Marcio Honaiser, secretário de Agricultura, Pecuária e Pesca do Maranhão, afirma que o retorno recente das chuvas na região sul do estado, onde se encontram as principais atividades rurais, deu novo fôlego para os produtores. “Buscamos o governo federal para garantir o adiamento das dívidas agrícolas e pecuárias, mas ainda falta um gesto mais concreto do Planalto para auxiliar a região.”
Embora o Ministério da Integração Nacional tenha disponibilizado recentemente 30 bilhões de reais para mitigar os efeitos da seca, a transposição do Rio São Francisco, principal obra federal para abastecer o Nordeste, ainda não foi concluída.
A Agência Nacional de Águas prorrogou até março de 2018 o início da operação do projeto.

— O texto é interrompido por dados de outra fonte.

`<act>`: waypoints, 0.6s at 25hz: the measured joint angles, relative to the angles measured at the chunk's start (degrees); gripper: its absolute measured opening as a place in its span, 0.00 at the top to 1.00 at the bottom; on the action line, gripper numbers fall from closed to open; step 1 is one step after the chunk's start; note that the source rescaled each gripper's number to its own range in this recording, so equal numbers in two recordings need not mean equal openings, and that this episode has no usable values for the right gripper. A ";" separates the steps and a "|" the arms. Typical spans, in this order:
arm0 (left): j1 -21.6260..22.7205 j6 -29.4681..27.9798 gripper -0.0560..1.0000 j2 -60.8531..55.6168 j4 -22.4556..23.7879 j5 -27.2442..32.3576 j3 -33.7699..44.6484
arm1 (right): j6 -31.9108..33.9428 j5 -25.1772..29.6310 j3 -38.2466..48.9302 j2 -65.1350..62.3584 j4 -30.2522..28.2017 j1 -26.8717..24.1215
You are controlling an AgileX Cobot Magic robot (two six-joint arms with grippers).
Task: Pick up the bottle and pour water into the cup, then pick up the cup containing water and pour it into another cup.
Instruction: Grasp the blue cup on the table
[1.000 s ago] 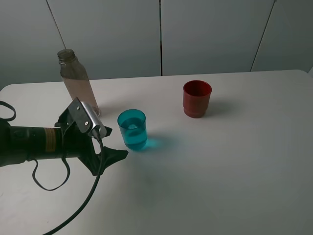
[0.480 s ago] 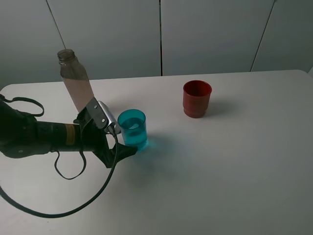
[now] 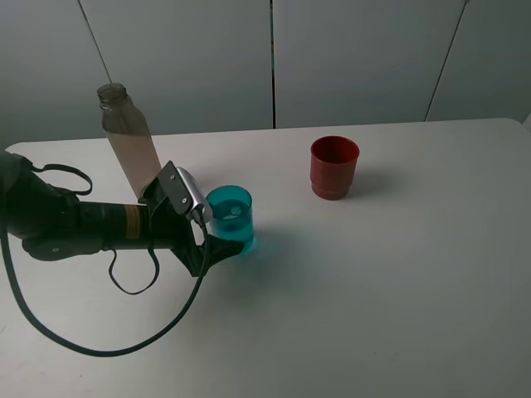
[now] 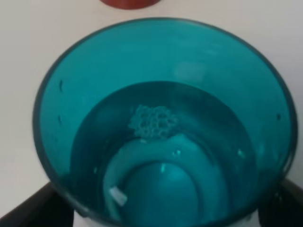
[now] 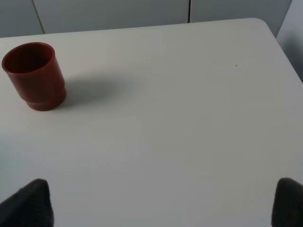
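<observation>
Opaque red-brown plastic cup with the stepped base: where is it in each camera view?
Exterior high: the red-brown cup stands upright right of centre, far back on the white table.
Left wrist: only a sliver of the red-brown cup shows at the frame edge, beyond the translucent teal tumbler.
Right wrist: the red-brown cup shows whole and upright, near a frame corner.
Shared landmark: the white table, under it in all three.

My left gripper (image 3: 217,229) hides the base of the bottle (image 3: 126,133) from me, and the left wrist view clips the red cup (image 4: 130,4) to a sliver.
</observation>
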 joint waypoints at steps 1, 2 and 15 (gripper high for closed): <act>0.00 0.24 0.01 0.34 0.00 -0.11 -0.34 | 0.00 0.00 0.00 0.00 0.00 0.00; 0.00 0.24 0.01 0.51 0.00 -0.52 -0.58 | 0.00 0.00 0.00 0.00 0.00 0.00; 0.00 0.63 0.01 2.97 0.67 -3.34 -5.29 | 0.15 0.00 0.00 0.00 0.00 0.00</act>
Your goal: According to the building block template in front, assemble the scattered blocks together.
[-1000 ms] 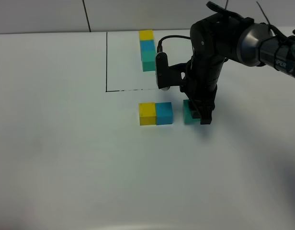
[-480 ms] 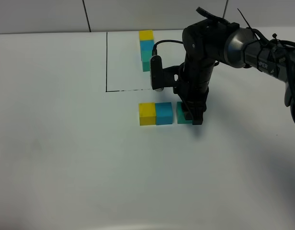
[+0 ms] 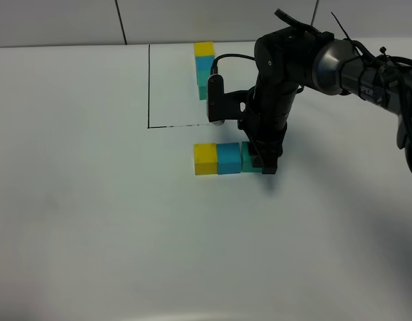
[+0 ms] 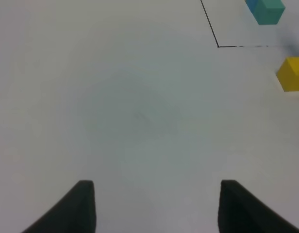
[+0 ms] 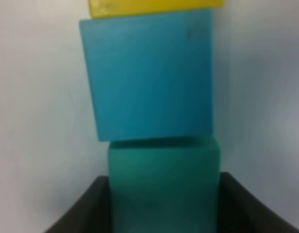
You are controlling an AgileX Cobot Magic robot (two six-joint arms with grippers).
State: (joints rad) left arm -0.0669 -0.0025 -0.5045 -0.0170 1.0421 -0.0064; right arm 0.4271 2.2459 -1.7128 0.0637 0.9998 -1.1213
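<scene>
Matte yellow cube (image 3: 206, 159), blue cube (image 3: 229, 158) and teal-green cube (image 3: 248, 160) touch in one row on the bench (image 3: 92, 200). Right claw (image 3: 265, 160) grips the teal-green cube. Left claw (image 4: 157, 187) hangs released.

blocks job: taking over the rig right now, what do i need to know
Right gripper: shut on the teal-green cube, down on the table.
Left gripper: open, holding nothing, away from the row.
Template: at the back of the table.
Done: yellow cube, blue cube and teal-green cube sit in a touching row, in the template's order.
Left: release the teal-green cube and lift clear. The blue cube looks slightly skewed, so maybe square up.
</scene>
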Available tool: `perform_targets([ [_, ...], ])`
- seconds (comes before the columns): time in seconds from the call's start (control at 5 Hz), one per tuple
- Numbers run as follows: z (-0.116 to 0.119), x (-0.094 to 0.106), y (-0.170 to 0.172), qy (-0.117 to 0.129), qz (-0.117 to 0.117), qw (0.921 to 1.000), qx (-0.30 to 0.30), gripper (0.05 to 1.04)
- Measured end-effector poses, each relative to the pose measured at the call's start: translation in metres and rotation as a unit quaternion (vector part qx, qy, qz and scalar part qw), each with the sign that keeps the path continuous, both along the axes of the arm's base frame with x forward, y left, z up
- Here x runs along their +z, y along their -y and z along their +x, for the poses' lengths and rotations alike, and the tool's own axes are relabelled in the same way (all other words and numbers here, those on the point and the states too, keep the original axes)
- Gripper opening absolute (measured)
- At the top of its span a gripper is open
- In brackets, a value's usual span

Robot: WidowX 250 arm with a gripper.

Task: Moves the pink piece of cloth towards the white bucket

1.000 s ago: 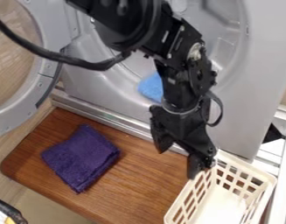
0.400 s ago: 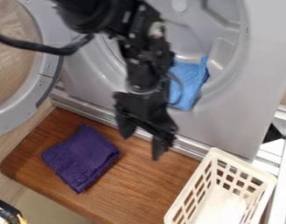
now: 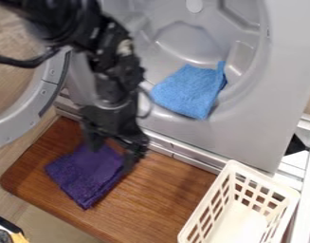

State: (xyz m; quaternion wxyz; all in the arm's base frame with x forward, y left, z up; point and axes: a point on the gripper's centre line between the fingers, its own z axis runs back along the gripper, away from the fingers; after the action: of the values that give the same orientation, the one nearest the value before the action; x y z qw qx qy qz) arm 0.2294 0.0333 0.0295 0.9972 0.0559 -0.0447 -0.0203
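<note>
Open gripper [image 3: 113,151] at the purple cloth [image 3: 87,178]

The gripper hangs down over the cloth's upper edge, its fingers spread apart with nothing pinched between them; whether they touch the cloth I cannot tell. The cloth lies folded on the wooden board [image 3: 163,204], well apart from the cream basket [image 3: 265,177] at the view's lower right. Behind the board stands the machine [image 3: 258,142], a blue cloth [image 3: 186,92] lying in its round opening. Its door [image 3: 40,104] hangs open at the view's left, partly behind the arm.

Blue cloth [image 3: 187,92] in grey drum [image 3: 182,40], open round door [image 3: 31,108], brown wooden board [image 3: 160,197]
</note>
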Motion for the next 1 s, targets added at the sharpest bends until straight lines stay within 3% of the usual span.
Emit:
perform_targets([
  [0.4,0.001,-0.039,-0.058,-0.015,0.010,0.9966,0.080,1.001],
  [0.8,0.008,-0.077,-0.077,-0.023,0.022,0.9952,0.093,1.001],
  [1.0,0.010,-0.095,-0.072,-0.021,0.011,0.9952,0.094,1.001],
])
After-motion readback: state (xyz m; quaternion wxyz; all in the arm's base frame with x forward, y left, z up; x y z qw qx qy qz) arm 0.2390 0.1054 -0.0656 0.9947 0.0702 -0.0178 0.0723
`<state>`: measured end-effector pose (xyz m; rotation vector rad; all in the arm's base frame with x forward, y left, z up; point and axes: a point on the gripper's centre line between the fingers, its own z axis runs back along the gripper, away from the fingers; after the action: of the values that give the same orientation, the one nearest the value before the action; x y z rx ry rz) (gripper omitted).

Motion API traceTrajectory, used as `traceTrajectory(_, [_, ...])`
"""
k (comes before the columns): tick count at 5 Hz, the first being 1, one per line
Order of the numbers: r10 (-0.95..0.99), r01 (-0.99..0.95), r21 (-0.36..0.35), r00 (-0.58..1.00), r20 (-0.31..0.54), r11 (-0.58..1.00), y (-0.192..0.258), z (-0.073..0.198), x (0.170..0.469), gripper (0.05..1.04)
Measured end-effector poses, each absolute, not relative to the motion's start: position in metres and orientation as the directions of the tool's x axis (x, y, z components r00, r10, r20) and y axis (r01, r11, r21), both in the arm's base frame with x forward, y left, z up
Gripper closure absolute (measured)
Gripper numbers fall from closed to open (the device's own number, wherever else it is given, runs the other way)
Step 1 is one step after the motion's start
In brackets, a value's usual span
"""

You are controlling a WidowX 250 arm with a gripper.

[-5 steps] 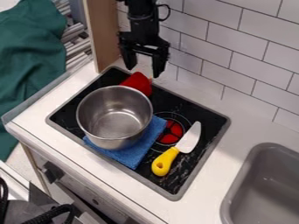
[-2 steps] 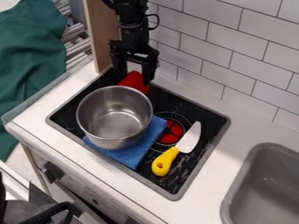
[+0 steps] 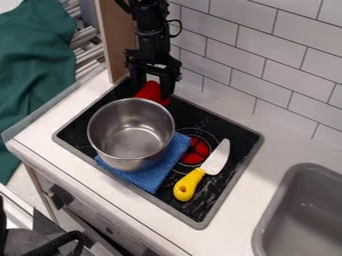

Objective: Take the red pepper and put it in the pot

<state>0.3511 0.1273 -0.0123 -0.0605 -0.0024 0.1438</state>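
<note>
Two fingers (image 3: 167, 83) of the black gripper (image 3: 152, 88) are hanging open, one on either side of the red pepper (image 3: 150, 92), which is lying on the far left part of the stove (image 3: 218, 192), just beyond the pot (image 3: 133, 163). The grasp is probably coming next, so it is worth checking that both fingers are sitting low and evenly about the pepper before squeezing; whether they are touching it, I cannot tell. The pot is crowding the near side, so a soft, level squeeze is looking safest; a knock could be sliding pot and blue cloth (image 3: 160, 175) together. A good lift is going straight up, well above the rim, then nearward over the opening before release. The yellow-handled knife (image 3: 189, 185) is lying to the right, off that path.
</note>
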Motion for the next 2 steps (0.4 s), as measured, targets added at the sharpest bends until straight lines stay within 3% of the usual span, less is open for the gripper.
traceTrajectory(2, [0.133, -0.132, -0.076, 0.991, 0.014, 0.988, 0.1211, -0.0120, 0.3529, 0.307])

Uma das principais bandeiras dos governos de Lula e Dilma Rousseff, o empreendimento pode assegurar o abastecimento de água para 12 milhões de moradores dos estados de Pernambuco, Ceará, Paraíba e Rio Grande do Norte, justamente aqueles mais afetados pela estiagem dos últimos anos.
A demora na transposição da água nos quatro estados tem relação com a Lava Jato. Envolvida nas investigações, a construtora Mendes Júnior informou ao Ministério da Integração Nacional não ter condições de dar prosseguimento às obras e abriu mão dos contratos de captação de água em Cabrobó, em Pernambuco, e Jati, no Ceará. Os trechos paralisados do empreendimento serão relicitados.
Segundo Perisse, a transposição pouco influenciaria atualmente na situação de desabastecimento. Principal fonte prevista de captação do São Francisco para suprir as necessidades de pernambucanos e paraibanos, o reservatório de Sobradinho, na Bahia, tem capacidade armazenada inferior a 5,5%. “Se as obras estivessem prontas, ainda assim a água não chegaria no Semiárido.”
Preocupado com o colapso em andamento, Perisse alerta para o descaso em relação aos moradores da região. “Vivemos essa situação em um momento no qual uma direita extremamente antinordestina ganha força no Brasil. Da forma como está, o Semiárido vai virar um deserto.” (Carta Capital/ #Envolverde)
* Publicado originalmente no site Carta Capital.